As Lady Capulet tells Lord Capulet of Juliet’s disagreement to the marriage of her and Paris his first reaction is of mild confuse “Is she not proud?” and thinks it is who he has chosen is the problem.
This confusion escalates into anger and throws all kinds of insults at Juliet. He even goes on to insult the nurse “peace you mumbling fool” and treats her with no respect that she would deserve as his child’s sole protector for fourteen years. Examples are “mistress minion” meaning a prostitute, which translates that Lord Capulet sees his daughter’s love as a sin. “You tallow face!” simply means ugly faced, this shows that the value of his only daughter has gone drastically down. “Green sickness carrion” meaning a disease carrion shows that Lord Capulet is now resorting to bullying tactics. “Wretched pulling fool” is another example of this. The last quote “out on her hiding” being the worst as in those days the threat of being thrown out would be the end of the world as you would not have the experience or the independence as apposed to us in this era we are very independent and can probably survive.
The most unusual thing in all of this is the shock of Lord Capulet shock to Juliet’s answer. He almost is shocked at the audacity his daughter has to refuse him. This is an unexpected reaction that we as readers would not expect, wasn’t he a man a couple of acts a go saying that Juliet’s decision is the most important. Now we start to wonder was he at all liberal to start with or was it a ploy to get Juliet to consent and make him look good or was it that he never thought that Juliet would ever refuse. Lady Capulet’s reaction to this full-blown family argument is to take the back seat and makes no noticable attempt to save her daughter and lets Lord Capulet throw all these insults at their only daughter. The only feeble attempt she makes is “you are too hot”. Which is Lady Capulet trying to calm Lord Capulet’s hot temperament. Lady Capulet even goes on to even disown Juliet “do as thou wilt, for I have done with thee” Which shows Lady Capulet has given in to Juliet and therefore washes her hands of her. This is the last nail in the coffin for Juliet. Romeo and the nurse are now her only remaining pillars of strength.
There is a very dramatic change in Lord Capulet’s personality he goes from a loving father to a fuming hothead, all this from a refusal.

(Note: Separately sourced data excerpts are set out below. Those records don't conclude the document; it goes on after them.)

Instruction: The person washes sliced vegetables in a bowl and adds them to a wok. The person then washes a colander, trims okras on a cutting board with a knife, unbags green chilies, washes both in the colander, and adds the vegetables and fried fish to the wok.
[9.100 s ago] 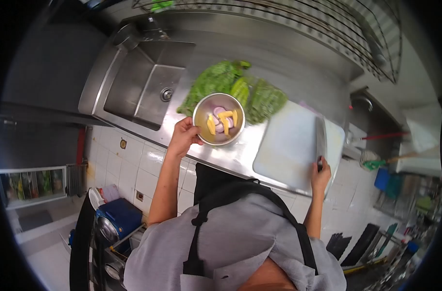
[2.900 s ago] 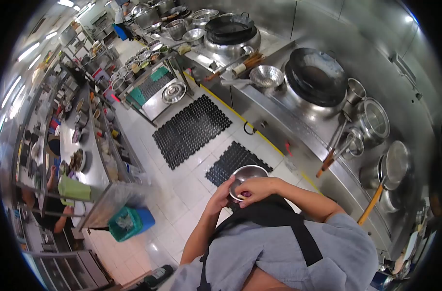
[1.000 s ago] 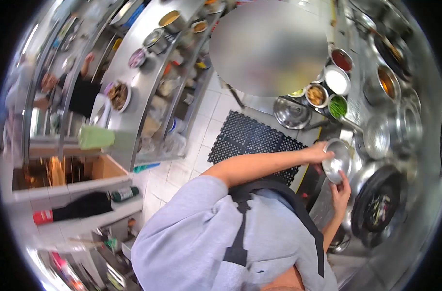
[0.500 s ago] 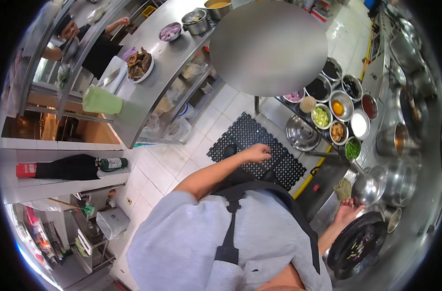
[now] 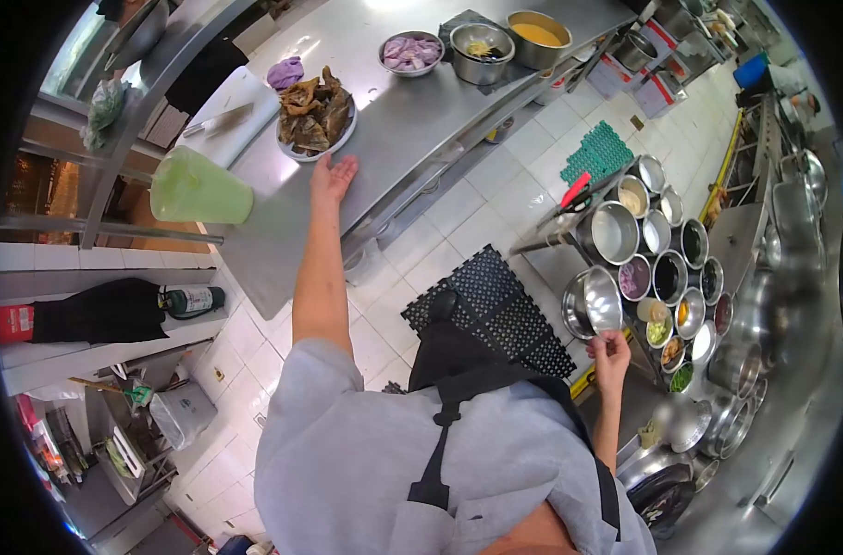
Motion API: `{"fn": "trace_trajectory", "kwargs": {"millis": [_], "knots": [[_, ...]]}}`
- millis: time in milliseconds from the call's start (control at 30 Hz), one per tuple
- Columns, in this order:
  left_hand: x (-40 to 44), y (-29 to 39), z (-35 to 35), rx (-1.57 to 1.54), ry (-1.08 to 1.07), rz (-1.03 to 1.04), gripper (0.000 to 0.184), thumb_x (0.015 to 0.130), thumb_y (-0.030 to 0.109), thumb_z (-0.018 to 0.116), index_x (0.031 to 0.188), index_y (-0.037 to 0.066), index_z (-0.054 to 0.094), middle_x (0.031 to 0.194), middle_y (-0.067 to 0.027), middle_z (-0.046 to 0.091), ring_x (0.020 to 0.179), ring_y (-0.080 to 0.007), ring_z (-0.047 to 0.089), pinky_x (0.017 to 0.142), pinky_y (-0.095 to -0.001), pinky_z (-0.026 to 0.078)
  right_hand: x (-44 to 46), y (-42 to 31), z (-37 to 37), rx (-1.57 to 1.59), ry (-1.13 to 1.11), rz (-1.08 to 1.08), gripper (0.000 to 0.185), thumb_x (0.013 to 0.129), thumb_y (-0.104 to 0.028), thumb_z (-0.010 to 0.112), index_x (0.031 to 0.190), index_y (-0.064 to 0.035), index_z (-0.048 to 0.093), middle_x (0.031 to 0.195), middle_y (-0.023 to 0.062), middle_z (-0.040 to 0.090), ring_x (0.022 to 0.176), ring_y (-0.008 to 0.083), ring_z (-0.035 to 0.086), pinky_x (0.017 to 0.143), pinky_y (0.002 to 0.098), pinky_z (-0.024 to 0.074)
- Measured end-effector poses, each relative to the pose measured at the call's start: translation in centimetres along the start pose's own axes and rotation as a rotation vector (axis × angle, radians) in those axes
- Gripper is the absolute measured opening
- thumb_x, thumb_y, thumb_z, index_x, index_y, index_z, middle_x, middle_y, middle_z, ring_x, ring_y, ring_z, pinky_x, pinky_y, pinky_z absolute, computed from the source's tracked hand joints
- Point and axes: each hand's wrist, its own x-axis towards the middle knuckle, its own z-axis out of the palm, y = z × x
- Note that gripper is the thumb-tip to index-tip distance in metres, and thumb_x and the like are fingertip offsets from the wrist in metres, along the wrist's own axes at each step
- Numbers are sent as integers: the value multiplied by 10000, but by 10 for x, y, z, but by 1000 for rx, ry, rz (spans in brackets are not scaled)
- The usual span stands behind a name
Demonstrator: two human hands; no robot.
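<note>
My left hand (image 5: 334, 178) reaches forward with its fingers spread and holds nothing. Its fingertips are beside a white bowl of brown, dried-looking pieces (image 5: 315, 113) on the steel counter (image 5: 384, 139). On the other side, my right hand (image 5: 609, 356) has its fingers bent at the near rim of a shiny metal bowl (image 5: 599, 294) and appears to hold it. The bowl overlaps a round metal lid or basin behind it. Beyond the right hand are small containers of sauces and chopped ingredients, among them chopped greens (image 5: 681, 376).
A green container (image 5: 199, 188), a cutting board with a knife (image 5: 232, 120), a bowl of purplish pieces (image 5: 411, 54) and metal pots stand on the counter. A black mat (image 5: 491, 310) lies on the floor. A dark wok (image 5: 662, 499) is at the lower right.
My left hand has moved from above the mat to the counter and opened. My right hand and the metal bowl have moved away from the wok. The view has turned toward the counter.
</note>
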Motion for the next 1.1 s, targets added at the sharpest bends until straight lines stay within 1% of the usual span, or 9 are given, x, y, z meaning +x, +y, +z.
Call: {"fn": "trace_trajectory", "kwargs": {"millis": [67, 167, 367, 467, 667, 800, 933, 1000, 1100], "knots": [[28, 17, 10, 42, 24, 7, 298, 992, 134, 542, 1207, -57, 467, 1145, -298, 621, 1046, -451, 681, 896, -564, 588, 9, -14, 26, -180, -83, -8, 137, 935, -38, 706, 1016, -21, 596, 840, 7, 643, 735, 74, 611, 652, 231, 490], [63, 24, -2, 85, 13, -21, 304, 950, 54, 505, 1222, -75, 463, 1180, -309, 607, 1016, -469, 689, 880, -573, 602, 16, -34, 64, -174, -140, -27, 165, 906, -4, 724, 1010, -10, 597, 837, 8, 643, 743, 67, 604, 657, 234, 479], [45, 21, -9, -77, 40, 103, 348, 878, -76, 452, 1218, -148, 447, 1183, -315, 598, 945, -519, 686, 794, -591, 641, 51, -46, 120, -306, -282, -90, 190, 888, -22, 756, 1004, 11, 609, 832, 34, 673, 742, 89, 629, 667, 256, 503], [18, 13, -38, -81, 11, 89, 341, 884, -73, 455, 1217, -144, 450, 1195, -322, 594, 962, -513, 687, 824, -580, 638, 64, -53, 143, -357, -352, -114, 216, 880, -51, 772, 1012, 16, 615, 826, 59, 694, 734, 88, 627, 666, 259, 506], [-49, 0, -106, -23, -129, 121, 282, 1005, 91, 583, 1205, -78, 478, 1170, -309, 629, 1015, -455, 696, 962, -526, 585, 74, -49, 180, -352, -472, -159, 223, 874, -85, 787, 998, 6, 626, 800, 61, 684, 718, 92, 616, 649, 269, 499], [-128, -6, -134, -23, -30, 12, 311, 1038, 186, 593, 1246, -23, 495, 1145, -252, 668, 1039, -390, 707, 947, -486, 581, 76, -63, 211, -393, -635, -228, 243, 867, -115, 793, 998, 5, 626, 839, 120, 691, 726, 155, 660, 662, 317, 518], [-231, -39, -201, 375, -96, -93, 299, 1046, 166, 560, 1303, 20, 518, 1118, -202, 692, 988, -334, 724, 865, -426, 601, 91, -69, 251, -421, -843, -356, 273, 852, -162, 801, 983, -5, 620, 837, 156, 673, 736, 244, 680, 677, 372, 531], [-284, -67, -258, 563, -5, -123, 295, 1034, 144, 570, 1299, 16, 541, 1099, -185, 702, 927, -300, 733, 784, -385, 611, 97, -70, 274, -419, -932, -429, 281, 845, -173, 801, 978, -8, 617, 826, 160, 666, 739, 272, 679, 681, 387, 533], [-353, -133, -398, 730, 315, -140, 172, 985, 128, 605, 1113, 19, 645, 1015, -151, 720, 822, -220, 716, 663, -351, 595, 97, -77, 313, -440, -1017, -558, 283, 834, -185, 799, 974, -16, 621, 829, 162, 668, 744, 305, 674, 699, 405, 538]]}}
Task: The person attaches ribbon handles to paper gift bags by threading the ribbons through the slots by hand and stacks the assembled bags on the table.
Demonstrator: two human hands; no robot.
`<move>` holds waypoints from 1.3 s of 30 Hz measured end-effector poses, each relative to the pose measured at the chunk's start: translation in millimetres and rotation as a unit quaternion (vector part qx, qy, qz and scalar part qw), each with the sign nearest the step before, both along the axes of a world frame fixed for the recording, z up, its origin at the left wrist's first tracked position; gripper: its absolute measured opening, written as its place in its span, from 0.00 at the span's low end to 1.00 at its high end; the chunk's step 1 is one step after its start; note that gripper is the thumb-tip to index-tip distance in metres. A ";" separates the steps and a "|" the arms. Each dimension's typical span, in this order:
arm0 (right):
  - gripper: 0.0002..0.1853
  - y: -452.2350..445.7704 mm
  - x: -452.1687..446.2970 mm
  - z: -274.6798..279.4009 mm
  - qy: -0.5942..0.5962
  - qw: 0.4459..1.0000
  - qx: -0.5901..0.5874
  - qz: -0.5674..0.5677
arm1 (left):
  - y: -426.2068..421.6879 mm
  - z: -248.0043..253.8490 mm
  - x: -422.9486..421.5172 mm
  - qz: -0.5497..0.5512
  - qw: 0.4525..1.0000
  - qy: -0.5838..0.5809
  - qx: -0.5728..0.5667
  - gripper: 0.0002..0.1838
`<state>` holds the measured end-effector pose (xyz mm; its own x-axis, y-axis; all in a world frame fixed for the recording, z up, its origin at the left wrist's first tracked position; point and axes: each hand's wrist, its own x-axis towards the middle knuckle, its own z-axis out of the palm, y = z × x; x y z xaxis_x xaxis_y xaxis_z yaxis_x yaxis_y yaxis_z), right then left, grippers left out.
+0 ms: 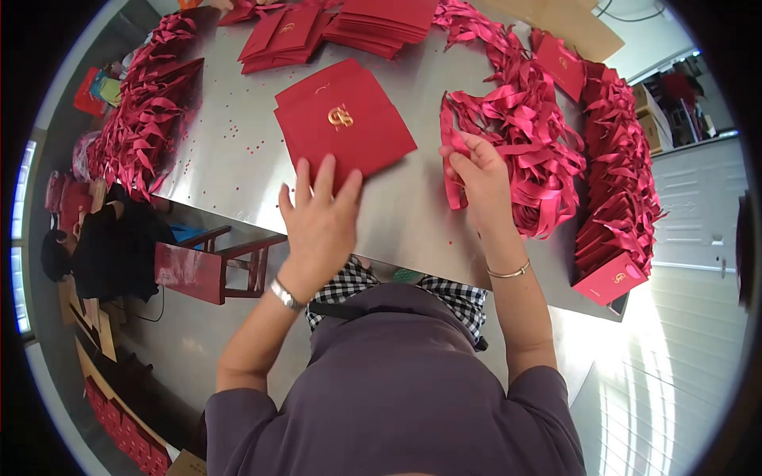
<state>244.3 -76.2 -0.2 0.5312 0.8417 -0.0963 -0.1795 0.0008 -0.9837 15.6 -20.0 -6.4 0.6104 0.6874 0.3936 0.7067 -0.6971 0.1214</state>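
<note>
My left hand [321,214] lies with spread fingers on the lower edge of a small stack of red paper bags [345,123], the top one bearing a gold emblem. To the right, my right hand [479,170] pinches a red ribbon [455,193] between thumb and fingers. The ribbon hangs down beside a big tangled heap of red ribbons [540,159], just right of that hand. Whether it is still tangled with the heap, I cannot tell.
More stacks of red bags [286,36] stand at the table's far side. A long row of ribboned bags [619,182] runs along the right edge, another ribboned pile [147,119] along the left. A wooden stool [190,270] stands left of the metal table [230,178].
</note>
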 end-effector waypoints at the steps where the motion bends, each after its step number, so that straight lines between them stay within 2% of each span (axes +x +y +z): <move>1: 0.16 -0.8 -0.4 -0.9 0.001 1.000 0.001 0.003 | -12.4 4.5 -2.9 -0.005 0.999 0.014 -0.035 0.25; 4: 0.13 -3.4 -5.7 -6.1 0.070 0.996 0.011 0.045 | -25.1 -0.8 -8.1 -0.021 0.997 0.017 -0.070 0.25; 5: 0.13 -3.9 -10.6 -6.6 0.050 0.997 -0.011 0.053 | -25.6 0.9 -8.0 -0.017 0.997 0.017 -0.071 0.25; 7: 0.11 -5.1 -21.8 -0.9 0.015 0.996 -0.052 0.070 | -19.1 6.8 -4.4 -0.020 0.997 -0.068 -0.040 0.26; 10: 0.09 -3.0 -33.2 -15.3 -0.033 0.997 -0.036 0.060 | 17.0 19.2 16.0 -0.011 0.992 -0.123 0.034 0.26; 11: 0.09 0.1 -34.5 -16.9 -0.034 0.997 -0.033 0.060 | 31.4 24.7 26.8 0.004 0.991 -0.115 0.063 0.25; 13: 0.08 1.7 -36.8 -20.9 -0.077 0.996 -0.020 0.049 | 65.1 23.0 43.0 -0.040 0.991 -0.112 0.062 0.24; 14: 0.08 4.1 -37.6 -26.2 -0.079 0.995 -0.019 0.050 | 71.0 26.5 50.5 -0.022 0.998 -0.067 -0.006 0.21; 15: 0.08 7.0 -38.3 -33.0 -0.096 0.995 0.001 0.041 | 74.7 31.2 54.9 -0.022 0.997 -0.069 -0.006 0.21; 17: 0.08 7.3 -36.9 -32.6 -0.113 0.993 0.021 0.032 | 79.1 38.1 60.2 -0.009 0.992 0.028 -0.126 0.18; 18: 0.08 5.3 -36.0 -27.3 -0.090 0.996 0.002 0.030 | 80.7 35.9 59.2 -0.010 0.991 0.029 -0.127 0.18; 20: 0.08 3.0 -37.1 -15.6 -0.064 0.997 -0.018 0.026 | 83.2 31.3 55.1 -0.024 0.989 -0.067 -0.133 0.16; 21: 0.07 2.3 -38.2 -10.2 -0.049 0.998 -0.012 0.020 | 81.3 30.1 54.6 -0.024 0.988 -0.065 -0.135 0.16; 23: 0.07 2.6 -40.6 -8.9 -0.034 0.999 -0.010 0.016 | 73.5 28.3 52.1 -0.059 0.984 -0.148 -0.082 0.16; 25: 0.07 8.5 -44.0 -11.4 -0.111 0.991 0.067 -0.014 | 70.1 24.3 51.7 -0.079 0.981 -0.163 -0.075 0.15; 27: 0.08 15.4 -43.8 -18.4 -0.142 0.988 0.057 -0.021 | 66.5 21.8 52.4 -0.099 0.977 -0.179 -0.067 0.14; 32: 0.10 18.6 -52.7 -19.2 -0.229 0.970 0.052 -0.059 | 57.3 25.0 53.3 -0.081 0.968 -0.170 -0.165 0.13; 33: 0.09 17.2 -53.0 -13.5 -0.271 0.961 0.020 -0.048 | 57.8 27.3 53.1 -0.081 0.968 -0.170 -0.168 0.13; 35: 0.09 16.3 -54.0 -12.6 -0.312 0.949 -0.014 -0.036 | 62.1 30.3 51.9 -0.067 0.936 -0.164 -0.304 0.12; 38: 0.08 19.0 -57.7 -16.2 -0.300 0.951 -0.006 -0.072 | 71.9 23.8 47.6 -0.092 0.919 -0.179 -0.338 0.13; 39: 0.08 19.4 -58.7 -14.0 -0.339 0.937 -0.004 -0.079 | 72.0 23.1 46.8 -0.090 0.919 -0.180 -0.339 0.13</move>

In his time this would not be uncommon some might even say is what Juliet deserved, but in our time this is seen as brutal, and inconsiderate. All in all the relation ship between Juliet and her parents completely disintegrates as a consequence of Juliet’s forbidden love. In those days her parents’ reaction would not be uncommon and would be quite expected. The language used to convey this is a mixture of expression and cleverly chosen imagery.